Il viaggio può durare anche sei sette giorni prima di arrivare al confine con l’Italia , determinando condizioni igieniche spaventose, disagi materiali e liti frequenti sui convogli provocando anche dei morti. Tali treni tra l’altro incrociano quelli che partiti da Trento e Rovereto verso il fronte della Galizia e pieni di soldati Trentini richiamati. Quindi una grande confusione nelle stazioni principali.
In tale occasione, come riportano i quotidiani dell’epoca , si manifesta una grande solidarietà dei trentini nelle stazioni dove sostano i convogli . Appositi comitati sorti per iniziativa soprattutto della borghesia locale aderenti alla Lega Nazionale (Associazione che tutela l’italianità delle cosiddette terre irredente) aspettano i convogli diretti al Sud e offrono dei generi di conforto a questi poveri emigranti (chiamati regnicoli) ai quali non pare vero di udire parlare italiano e sentire il calore di persone accoglienti.
Rispondono commossi gli emigranti gridando “Viva Trento” e “Viva la Triplice” . Le autorità militari collaborano e non pongono ostacoli, anche perché fino allora l’Italia è comunque un loro alleato nella Triplice Alleanza. D’altronde la stessa solidarietà si manifesta anche nei confronti dei lunghi convogli di giovani trentini che quasi contemporaneamente partono per il Nord verso il fronte russo e la Galizia.
Cosa c’entra ALA in tutto questo?
La nostra stazione è di confine, i convogli aspettano più del previsto per effettuare i controlli e quindi il disagio è anche maggiore. Come scrive l’Alto Adige del 14 agosto 1914 il podestà di allora Piero Pallaver (probabilmente il padre della ultracentenaria signora Maria ) domanda al Sindaco di Verona l’invio di dieci quintali di pane per rifocillare gli emigranti impegnandosi poi il Comune a gestire la custodia e la distribuzione; ma il sindaco di Verona rifiuta soffermandosi sul divieto di esportare generi alimentari, assicurando comunque che a Verona avrebbero trovato soccorsi.
Ad Ala si saranno senz'altro prodigati in qualche altro modo, anche perché in loco è presente un attivo gruppo aderente alla Lega Nazionale.

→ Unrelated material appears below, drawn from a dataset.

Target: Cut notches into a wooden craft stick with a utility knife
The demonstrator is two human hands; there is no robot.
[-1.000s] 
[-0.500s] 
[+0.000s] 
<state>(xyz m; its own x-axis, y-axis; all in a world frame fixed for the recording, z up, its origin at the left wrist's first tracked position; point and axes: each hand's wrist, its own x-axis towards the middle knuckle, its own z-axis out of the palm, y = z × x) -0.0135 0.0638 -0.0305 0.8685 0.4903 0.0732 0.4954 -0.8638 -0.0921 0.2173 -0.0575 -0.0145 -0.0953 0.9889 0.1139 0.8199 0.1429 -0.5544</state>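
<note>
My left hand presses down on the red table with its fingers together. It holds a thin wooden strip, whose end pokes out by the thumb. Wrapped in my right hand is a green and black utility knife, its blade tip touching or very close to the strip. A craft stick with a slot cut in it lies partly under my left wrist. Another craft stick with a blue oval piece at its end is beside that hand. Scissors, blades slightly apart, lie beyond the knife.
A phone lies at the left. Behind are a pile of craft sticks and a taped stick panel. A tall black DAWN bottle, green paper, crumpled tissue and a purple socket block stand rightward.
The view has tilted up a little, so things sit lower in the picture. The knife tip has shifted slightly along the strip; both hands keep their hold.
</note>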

Un nostro concittadino mi ha riferito la testimonianza della madre, all’epoca quindicenne, che aveva visto transitare questi convogli di disperati costretti a fare i loro bisogni corporali negli stivali e poi a buttarli dalle fessure del treno.
Come poi andò a finire?
In settembre il flusso cessa ma in Italia rientrano quasi mezzo milione di persone su una popolazione allora di circa 35 milioni (ora siamo quasi 60 milioni). Tale rientro forzato determina problemi giganteschi in una nazione , appunto l’Italia, che già soffre di mancanza di lavoro.

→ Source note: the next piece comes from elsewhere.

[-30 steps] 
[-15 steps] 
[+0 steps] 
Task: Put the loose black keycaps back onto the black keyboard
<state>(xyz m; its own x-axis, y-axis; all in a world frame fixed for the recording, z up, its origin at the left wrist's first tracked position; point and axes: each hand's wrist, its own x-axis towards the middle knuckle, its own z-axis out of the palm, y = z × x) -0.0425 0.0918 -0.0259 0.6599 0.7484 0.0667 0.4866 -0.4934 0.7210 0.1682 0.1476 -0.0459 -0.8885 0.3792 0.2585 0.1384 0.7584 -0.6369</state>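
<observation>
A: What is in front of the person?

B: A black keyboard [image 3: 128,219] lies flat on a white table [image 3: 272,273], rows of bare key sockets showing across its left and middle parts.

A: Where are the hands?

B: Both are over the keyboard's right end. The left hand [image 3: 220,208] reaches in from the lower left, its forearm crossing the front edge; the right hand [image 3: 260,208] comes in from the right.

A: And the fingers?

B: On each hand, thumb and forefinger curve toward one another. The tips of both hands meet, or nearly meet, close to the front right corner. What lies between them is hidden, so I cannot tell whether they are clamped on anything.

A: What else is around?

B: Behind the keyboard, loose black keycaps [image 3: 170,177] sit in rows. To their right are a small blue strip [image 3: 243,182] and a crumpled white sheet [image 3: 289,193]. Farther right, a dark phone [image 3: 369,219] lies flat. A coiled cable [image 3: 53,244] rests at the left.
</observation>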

Il giornale riferisce che per fortuna il raccolto agricolo si rivela buono e tale da occupare nuove forze e sfamare le famiglie; ma mi pare una conclusione troppo ottimistica pubblicata per non creare allarmi e non dare discredito all’ Italia.
Purtroppo in alcune province del Veneto, soprattutto Udine e Belluno, i rientranti assieme alle loro famiglie da mantenere rappresentano quasi la metà della popolazione e l’inverno è alle porte. Figuriamoci poi al Sud.
Tra 8 mesi anche l’Italia entrerà in guerra e gli emigranti rientrati troveranno l’occupazione che certo non si aspettavano.